▶ [Directions for this task]
Only certain lines below are wanted: those starting at the line containing "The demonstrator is" and ending at the line containing "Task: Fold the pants", both included, each retyped exactly.

▶ [Raw data]
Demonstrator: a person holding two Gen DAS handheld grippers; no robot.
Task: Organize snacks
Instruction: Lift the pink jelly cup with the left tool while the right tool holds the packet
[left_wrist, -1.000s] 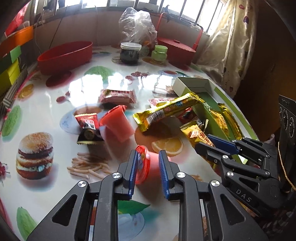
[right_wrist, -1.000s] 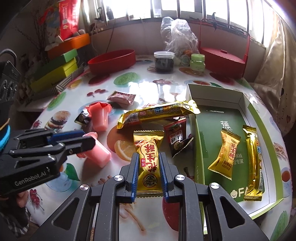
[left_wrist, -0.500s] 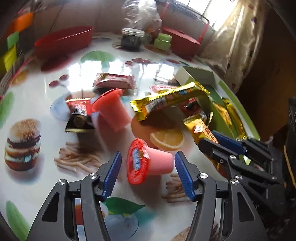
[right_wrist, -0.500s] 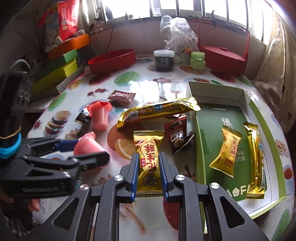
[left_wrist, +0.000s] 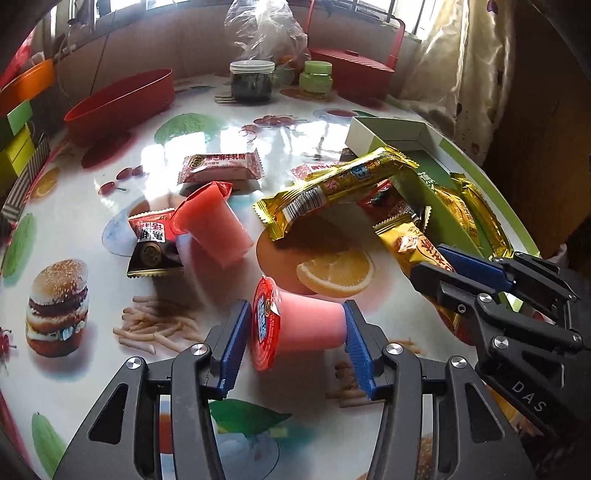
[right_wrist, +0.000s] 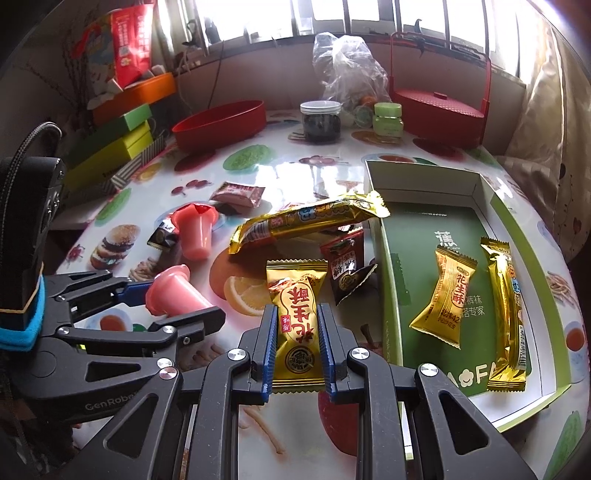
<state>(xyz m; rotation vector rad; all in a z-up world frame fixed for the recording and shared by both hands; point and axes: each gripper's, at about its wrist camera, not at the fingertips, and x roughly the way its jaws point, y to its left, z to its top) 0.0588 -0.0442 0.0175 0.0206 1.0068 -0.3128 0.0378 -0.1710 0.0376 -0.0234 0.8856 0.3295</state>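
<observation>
Pink jelly cup (left_wrist: 303, 325) lies on side on desk (left_wrist: 110, 369), red foil lid facing left, between spread fingers of left hand-held gripper (left_wrist: 293, 347); contact unclear. Right hand-held gripper (right_wrist: 297, 347) clamped on gold peanut candy packet (right_wrist: 295, 314), just left of green box (right_wrist: 391, 295). Second jelly cup (left_wrist: 210, 221) tipped beyond.

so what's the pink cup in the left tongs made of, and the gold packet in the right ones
Pink cup: looks like soft translucent plastic, matte, with a glossy red foil-type peel lid. Gold packet: shiny metallised film, by its glare, creases and serrated crimped ends. Both are guesses from appearance.
</observation>
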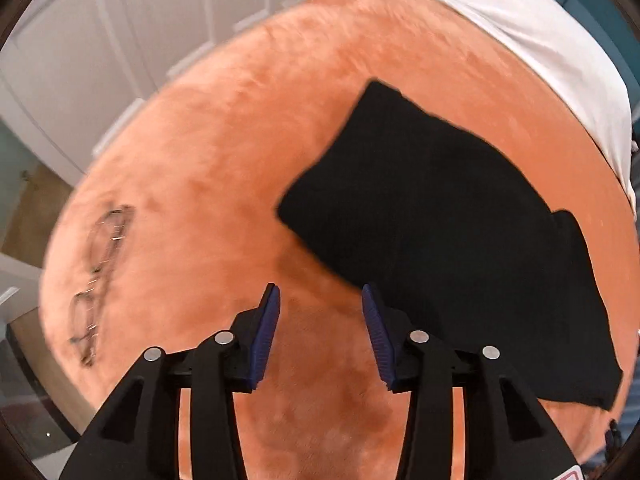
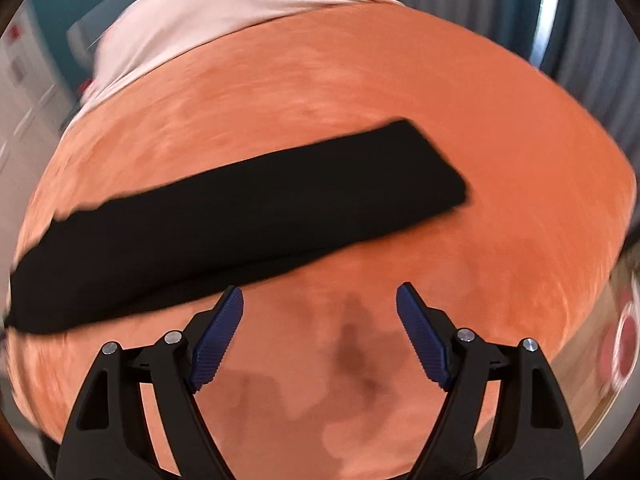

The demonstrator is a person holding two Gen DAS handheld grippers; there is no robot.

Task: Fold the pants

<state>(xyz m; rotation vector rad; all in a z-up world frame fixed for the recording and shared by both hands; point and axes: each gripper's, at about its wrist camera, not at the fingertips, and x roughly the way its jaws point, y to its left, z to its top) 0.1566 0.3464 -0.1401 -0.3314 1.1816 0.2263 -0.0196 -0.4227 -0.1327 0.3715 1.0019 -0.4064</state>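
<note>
Black pants (image 1: 440,216) lie flat as a long folded strip on an orange plush blanket (image 1: 224,160). In the left wrist view they run from the centre to the lower right. My left gripper (image 1: 320,296) is open and empty above the blanket, just left of the pants' near edge. In the right wrist view the pants (image 2: 240,216) stretch from the far left to right of centre on the blanket (image 2: 400,92). My right gripper (image 2: 320,296) is open and empty, hovering just in front of the pants' near edge.
A pair of glasses (image 1: 100,276) lies on the blanket at the left. A white sheet or pillow (image 1: 540,40) sits at the far edge, also in the right wrist view (image 2: 200,12). White cabinet doors (image 1: 100,40) stand beyond the bed.
</note>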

▶ [Finished exercise]
The demonstrator is a person holding two Gen DAS handheld grippers; there is no robot.

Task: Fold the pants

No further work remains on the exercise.